American chemical engineer (1954–2018)

M. Sam Mannan (November 10, 1954 – September 11, 2018) was a Bangladeshi chemical engineer who was professor of chemical engineering at Texas A&M University. He was also the director of the Mary Kay O'Connor Process Safety Center of the Texas A&M Engineering Experiment Station.

==Early life and education==
Mannan was born in Comilla, Bangladesh, in 1954. He earned his bachelor's degree in 1978 from the Bangladesh University of Engineering and Technology in Dhaka.
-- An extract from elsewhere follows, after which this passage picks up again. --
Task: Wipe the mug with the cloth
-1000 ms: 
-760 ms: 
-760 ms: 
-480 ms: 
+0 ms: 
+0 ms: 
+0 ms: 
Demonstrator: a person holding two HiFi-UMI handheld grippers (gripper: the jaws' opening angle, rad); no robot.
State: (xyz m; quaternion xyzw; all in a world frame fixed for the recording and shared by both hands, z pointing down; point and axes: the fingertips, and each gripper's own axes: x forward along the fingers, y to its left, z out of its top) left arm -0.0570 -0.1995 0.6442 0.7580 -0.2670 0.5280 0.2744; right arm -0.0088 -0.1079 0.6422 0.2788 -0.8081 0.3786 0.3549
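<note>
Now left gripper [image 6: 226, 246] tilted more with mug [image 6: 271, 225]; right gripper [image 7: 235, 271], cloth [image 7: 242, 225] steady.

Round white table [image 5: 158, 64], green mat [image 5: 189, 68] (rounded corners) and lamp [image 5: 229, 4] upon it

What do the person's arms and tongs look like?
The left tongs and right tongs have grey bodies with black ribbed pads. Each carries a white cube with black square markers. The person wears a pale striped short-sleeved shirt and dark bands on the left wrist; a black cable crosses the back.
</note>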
Then he went on to the University of Oklahoma, where he earned a master's degree (1983) and Ph.D. (1986) in chemical engineering.

==Professional life==
After graduating in 1986, Mannan was hired as an assistant professor with the School of Chemical Engineering and Materials Science at the University of Oklahoma. He remained at the University of Oklahoma until 1990, when he became the Division Director for RMT, Inc., a nationwide engineering services company. In 1994, he was appointed Vice President of RMT, Inc.

With encouragement from his mentor Trevor Kletz, Mannan left industry in 1997 to accept the position of director of the Mary Kay O'Connor Process Safety Center and associate professor at Texas A&M University. He was a registered professional engineer in the states of Texas and Louisiana and was a Certified Safety Professional.